If there’s one dialog that’s defined the offseason of the Giants, it’s the dialog about luck. The rest of baseball chatters on about how lucky the Giants got, and then Giants fans get hacked off because that implies the team wasn’t good.
Frankly, some of the talk hacks me off too. As we’ve already covered, I don’t think Matt Cain is a league average innings muncher keeping one step ahead of the regression furies. I also feel like soundly beating a Rangers team that was giving regular ABs to Bengie Molina and regular innings to Tommy Hunter wasn’t an event all that far in to the thin part of the bell curve.
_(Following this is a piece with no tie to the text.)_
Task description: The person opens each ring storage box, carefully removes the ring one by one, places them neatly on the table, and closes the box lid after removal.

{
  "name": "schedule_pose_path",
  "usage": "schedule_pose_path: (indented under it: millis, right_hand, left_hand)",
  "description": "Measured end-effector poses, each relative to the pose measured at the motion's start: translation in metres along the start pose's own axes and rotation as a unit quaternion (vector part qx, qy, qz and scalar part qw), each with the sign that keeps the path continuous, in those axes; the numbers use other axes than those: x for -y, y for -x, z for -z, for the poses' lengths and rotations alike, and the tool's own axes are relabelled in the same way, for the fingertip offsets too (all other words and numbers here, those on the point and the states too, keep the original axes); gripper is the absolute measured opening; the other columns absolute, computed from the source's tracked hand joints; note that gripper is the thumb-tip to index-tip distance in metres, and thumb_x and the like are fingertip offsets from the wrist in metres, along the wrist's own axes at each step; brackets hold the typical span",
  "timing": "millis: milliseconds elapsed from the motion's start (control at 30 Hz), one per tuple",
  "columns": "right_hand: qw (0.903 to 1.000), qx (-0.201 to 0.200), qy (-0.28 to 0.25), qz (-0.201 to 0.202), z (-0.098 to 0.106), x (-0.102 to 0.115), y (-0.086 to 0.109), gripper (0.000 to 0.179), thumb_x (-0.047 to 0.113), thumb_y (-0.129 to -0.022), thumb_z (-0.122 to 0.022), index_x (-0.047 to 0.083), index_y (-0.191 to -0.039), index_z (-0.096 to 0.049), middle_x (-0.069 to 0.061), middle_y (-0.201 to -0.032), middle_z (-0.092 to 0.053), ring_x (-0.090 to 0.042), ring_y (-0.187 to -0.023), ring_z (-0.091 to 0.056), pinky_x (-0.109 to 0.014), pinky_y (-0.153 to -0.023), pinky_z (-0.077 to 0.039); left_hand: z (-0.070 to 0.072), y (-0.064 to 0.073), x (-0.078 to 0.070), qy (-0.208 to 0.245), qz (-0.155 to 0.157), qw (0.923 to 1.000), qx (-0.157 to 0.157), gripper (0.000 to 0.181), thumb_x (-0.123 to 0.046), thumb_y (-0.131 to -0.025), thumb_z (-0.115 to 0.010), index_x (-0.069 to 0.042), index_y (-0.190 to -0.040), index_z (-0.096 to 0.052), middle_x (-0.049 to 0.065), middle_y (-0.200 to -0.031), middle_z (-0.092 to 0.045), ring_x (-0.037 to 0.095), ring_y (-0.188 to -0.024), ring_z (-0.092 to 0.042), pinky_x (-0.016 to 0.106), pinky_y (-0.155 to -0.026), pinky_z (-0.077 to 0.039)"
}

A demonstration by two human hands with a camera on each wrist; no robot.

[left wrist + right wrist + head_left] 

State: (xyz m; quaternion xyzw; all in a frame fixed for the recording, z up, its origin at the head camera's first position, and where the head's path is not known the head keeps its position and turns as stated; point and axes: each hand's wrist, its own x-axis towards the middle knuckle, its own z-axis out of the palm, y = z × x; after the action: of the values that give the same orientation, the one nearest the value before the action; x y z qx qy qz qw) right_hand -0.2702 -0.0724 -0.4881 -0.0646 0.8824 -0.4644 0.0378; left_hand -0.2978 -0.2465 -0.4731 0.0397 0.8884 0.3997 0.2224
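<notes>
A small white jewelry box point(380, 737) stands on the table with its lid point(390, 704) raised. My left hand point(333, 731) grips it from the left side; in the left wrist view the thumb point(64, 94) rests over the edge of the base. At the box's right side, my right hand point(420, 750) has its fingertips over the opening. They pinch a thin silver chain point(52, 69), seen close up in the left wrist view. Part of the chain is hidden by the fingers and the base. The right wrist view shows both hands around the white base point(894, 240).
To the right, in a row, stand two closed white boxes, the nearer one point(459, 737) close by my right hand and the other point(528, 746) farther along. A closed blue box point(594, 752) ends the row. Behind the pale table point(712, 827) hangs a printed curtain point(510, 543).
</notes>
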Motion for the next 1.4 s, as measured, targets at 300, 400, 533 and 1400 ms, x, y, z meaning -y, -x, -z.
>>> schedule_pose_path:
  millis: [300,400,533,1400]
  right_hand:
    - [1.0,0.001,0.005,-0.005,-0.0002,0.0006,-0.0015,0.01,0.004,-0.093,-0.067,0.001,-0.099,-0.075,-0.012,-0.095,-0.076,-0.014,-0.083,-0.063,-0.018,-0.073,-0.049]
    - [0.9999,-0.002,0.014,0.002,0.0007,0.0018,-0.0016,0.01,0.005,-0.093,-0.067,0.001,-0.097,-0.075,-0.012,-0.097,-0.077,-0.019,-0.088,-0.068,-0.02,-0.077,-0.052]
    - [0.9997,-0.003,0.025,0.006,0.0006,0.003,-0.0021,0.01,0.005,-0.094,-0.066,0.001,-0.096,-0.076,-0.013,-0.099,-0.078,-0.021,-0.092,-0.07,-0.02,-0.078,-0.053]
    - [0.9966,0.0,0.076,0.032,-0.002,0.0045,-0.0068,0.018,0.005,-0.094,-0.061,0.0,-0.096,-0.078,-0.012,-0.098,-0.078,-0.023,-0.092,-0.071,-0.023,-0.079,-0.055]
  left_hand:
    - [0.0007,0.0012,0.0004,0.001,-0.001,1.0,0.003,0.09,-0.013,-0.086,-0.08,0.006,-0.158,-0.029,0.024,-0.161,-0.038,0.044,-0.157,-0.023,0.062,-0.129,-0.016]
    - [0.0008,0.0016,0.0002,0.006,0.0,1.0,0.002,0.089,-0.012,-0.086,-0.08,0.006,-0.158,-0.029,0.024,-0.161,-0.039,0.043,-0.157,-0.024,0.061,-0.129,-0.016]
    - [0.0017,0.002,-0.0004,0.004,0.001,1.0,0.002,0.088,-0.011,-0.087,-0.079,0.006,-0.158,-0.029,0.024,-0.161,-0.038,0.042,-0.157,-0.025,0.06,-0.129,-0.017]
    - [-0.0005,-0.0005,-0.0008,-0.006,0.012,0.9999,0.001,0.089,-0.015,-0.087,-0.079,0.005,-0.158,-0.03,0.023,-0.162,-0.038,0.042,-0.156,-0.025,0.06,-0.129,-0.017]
But in their rush to defend their team, I feel like Giants do forget about some amazing turns of luck last year. And forgetting about the crazy good fortune diminishes some of the magic of 2010. The Giants were a good team that needed luck to win, but they were also a team needed some luck to get good. It all wasn’t quite the ’69 Mets, but there’s enough to stand back and gawk in amazement at.
Here’s sonething to gawk at: Javier Lopez.
| ERA | K:BB | GB% | K% | |
| With Giants | 1.48 | 7.33 | 0.613 | 0.253 |
| Career | 4.18 | 1.43 | 0.561 | 0.146 |
The line is amazing enough, (though every good pitcher probably has a great 25 inning streak in him) but the timing of it was also amazing. The Giants traded for Joe Beimel for their playoff run, but acquired Billy Wagner.
I wasn’t thrilled about trading for Javier Lopez. I was disappointed to give up on John Bowker and I thought Martinez might come in handy for a rotation that lacked any depth beyond the 5th slot. The return looked just okay. Lopez was having a good, unspecial season on the Pirates. He looked to be an improvement on what we had (nothing you’d want to rely on, thanks to injuries), but not the lights out guy you would hope for in a WIN NOW trade.
Do you remember those fake X-Ray glasses that they used to sell in the back of comic books? The ones that just made crappy, weird lines on everything. You knew that they wouldn’t really work, but you ordered them anyway, because even fake X-Ray specs are better than no X-Ray specs. Well, if what if when you ordered them, some wacky mix-up occurred and you got a real pair of functioning X-Ray glasses? That’s essentially what happened with Lopez trade. The man threw 20 of the most important innings that the Giants had down the stretch, facing down assorted left-handed sluggers. And he was close to flawless.
And there was this.
One of the things that’s great about baseball is that there are so many individual matchups that the unheralded have a regular chance to beat the game’s stars. Joey Votto has already won one MVP and may win more. Javier Lopez will never take home any comparable hardware. But for one at bat, he made an MVP look like he had no business being in the big leagues. And he followed that up with several more at bats of worm-killing, bat-missing, high-leverage joy.
For 2010, I’m not expecting anything close to what Javier Lopez gave the Giants last year. That’s because if Javier Lopez were capable of a whole season of that, he wouldn’t look like the slight, professorial fellow that he does. He’d look like a winged demigod, eight feet tall and farting unhittable sliders. I’m sure he’ll be an acceptable groundball machine. If he misses that projection in either direction, well, I’m not going to complain.